(Collected data)
= Beginning of Section =

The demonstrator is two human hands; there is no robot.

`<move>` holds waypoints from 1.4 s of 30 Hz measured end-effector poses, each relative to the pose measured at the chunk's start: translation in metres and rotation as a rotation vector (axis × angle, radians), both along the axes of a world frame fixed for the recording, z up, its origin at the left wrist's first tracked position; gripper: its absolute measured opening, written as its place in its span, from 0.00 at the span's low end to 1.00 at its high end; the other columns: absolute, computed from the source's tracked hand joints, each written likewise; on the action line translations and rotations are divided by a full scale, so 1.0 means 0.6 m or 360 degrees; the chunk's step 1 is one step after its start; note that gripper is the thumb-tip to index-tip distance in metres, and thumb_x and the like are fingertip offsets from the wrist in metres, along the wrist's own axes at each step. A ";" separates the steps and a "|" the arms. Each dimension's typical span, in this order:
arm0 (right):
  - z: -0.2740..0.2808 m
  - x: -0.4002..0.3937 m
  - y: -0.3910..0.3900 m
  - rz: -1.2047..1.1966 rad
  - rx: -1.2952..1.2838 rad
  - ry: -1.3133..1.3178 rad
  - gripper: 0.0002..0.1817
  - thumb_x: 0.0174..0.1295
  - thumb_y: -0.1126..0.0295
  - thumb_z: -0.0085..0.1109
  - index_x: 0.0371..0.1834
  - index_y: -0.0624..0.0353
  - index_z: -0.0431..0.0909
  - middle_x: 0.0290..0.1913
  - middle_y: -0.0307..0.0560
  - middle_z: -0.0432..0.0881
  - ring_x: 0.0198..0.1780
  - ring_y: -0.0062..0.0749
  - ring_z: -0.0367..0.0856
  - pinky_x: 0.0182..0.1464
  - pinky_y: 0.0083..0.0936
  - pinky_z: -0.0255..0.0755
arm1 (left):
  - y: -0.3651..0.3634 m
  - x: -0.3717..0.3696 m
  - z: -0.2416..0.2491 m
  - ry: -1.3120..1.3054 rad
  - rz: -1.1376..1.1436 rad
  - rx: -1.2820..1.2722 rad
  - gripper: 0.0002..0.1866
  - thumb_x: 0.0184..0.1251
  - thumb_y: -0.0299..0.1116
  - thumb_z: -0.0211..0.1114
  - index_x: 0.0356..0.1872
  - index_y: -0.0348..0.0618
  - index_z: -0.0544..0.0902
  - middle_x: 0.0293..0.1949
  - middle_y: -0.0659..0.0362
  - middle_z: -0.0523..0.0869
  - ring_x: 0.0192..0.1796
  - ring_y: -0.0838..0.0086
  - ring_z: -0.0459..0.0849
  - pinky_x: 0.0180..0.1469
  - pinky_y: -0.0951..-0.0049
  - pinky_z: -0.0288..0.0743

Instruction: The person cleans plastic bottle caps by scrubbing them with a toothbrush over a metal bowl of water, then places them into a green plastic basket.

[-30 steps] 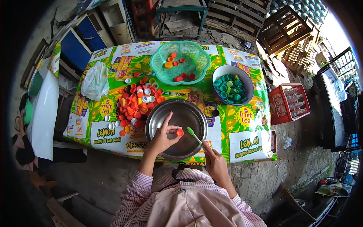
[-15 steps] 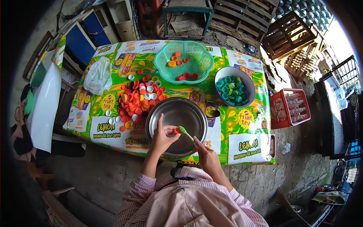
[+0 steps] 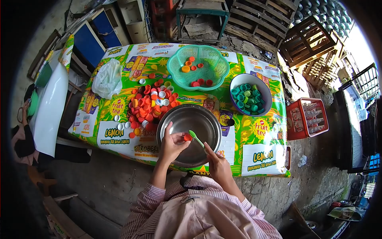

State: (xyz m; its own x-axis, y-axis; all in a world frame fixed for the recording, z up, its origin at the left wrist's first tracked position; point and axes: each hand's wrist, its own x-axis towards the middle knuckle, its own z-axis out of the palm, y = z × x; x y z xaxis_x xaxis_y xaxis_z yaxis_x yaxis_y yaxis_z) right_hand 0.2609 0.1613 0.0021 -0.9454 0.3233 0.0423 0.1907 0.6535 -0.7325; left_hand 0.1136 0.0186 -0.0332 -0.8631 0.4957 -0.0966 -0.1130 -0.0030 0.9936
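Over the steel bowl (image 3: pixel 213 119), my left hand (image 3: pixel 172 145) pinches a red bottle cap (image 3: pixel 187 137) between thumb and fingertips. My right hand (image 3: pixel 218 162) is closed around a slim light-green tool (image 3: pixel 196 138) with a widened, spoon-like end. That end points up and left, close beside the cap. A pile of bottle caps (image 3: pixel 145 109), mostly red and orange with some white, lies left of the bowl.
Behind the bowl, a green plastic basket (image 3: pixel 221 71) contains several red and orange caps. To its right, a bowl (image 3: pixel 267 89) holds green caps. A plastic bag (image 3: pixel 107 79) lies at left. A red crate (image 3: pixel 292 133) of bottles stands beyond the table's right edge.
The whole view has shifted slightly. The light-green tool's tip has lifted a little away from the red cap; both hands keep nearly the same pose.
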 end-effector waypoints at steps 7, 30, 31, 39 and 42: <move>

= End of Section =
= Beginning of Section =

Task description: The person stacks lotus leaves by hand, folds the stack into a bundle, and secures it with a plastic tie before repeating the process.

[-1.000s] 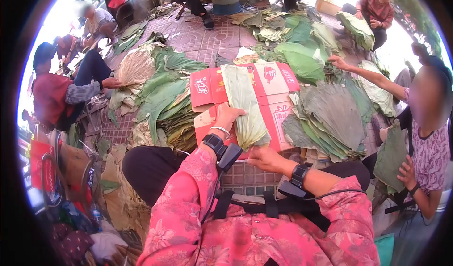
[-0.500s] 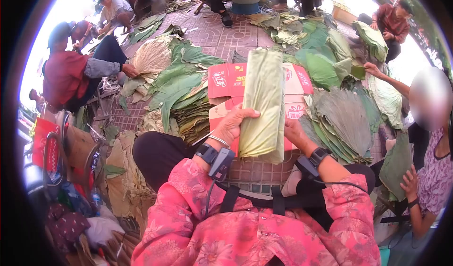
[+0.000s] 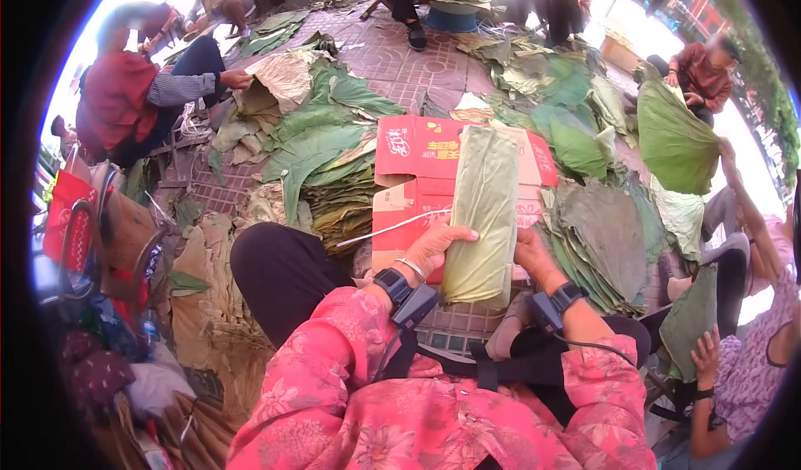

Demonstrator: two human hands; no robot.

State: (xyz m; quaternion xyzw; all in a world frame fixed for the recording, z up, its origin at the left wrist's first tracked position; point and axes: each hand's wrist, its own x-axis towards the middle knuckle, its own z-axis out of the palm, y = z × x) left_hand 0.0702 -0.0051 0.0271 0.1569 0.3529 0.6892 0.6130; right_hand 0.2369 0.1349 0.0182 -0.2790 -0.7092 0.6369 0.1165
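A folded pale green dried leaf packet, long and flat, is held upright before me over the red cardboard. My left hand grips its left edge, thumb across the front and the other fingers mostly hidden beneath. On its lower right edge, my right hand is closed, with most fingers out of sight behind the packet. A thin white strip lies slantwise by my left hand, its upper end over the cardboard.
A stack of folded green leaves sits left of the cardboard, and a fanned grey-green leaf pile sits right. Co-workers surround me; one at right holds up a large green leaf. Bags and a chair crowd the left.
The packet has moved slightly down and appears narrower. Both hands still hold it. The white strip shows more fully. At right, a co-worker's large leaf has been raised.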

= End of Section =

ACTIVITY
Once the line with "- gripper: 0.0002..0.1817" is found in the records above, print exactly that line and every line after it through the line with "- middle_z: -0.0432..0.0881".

ANSWER SECTION
  - gripper: 0.0002..0.1817
  - thumb_x: 0.0174..0.1295
  - thumb_y: -0.1126..0.0295
  - thumb_z: -0.0085..0.1109
  - index_x: 0.0371..0.1834
  - index_y: -0.0624..0.0353
  - index_z: -0.0431..0.0909
  - middle_x: 0.0290..0.1913
  - middle_y: -0.0307..0.0560
  - middle_z: -0.0432..0.0881

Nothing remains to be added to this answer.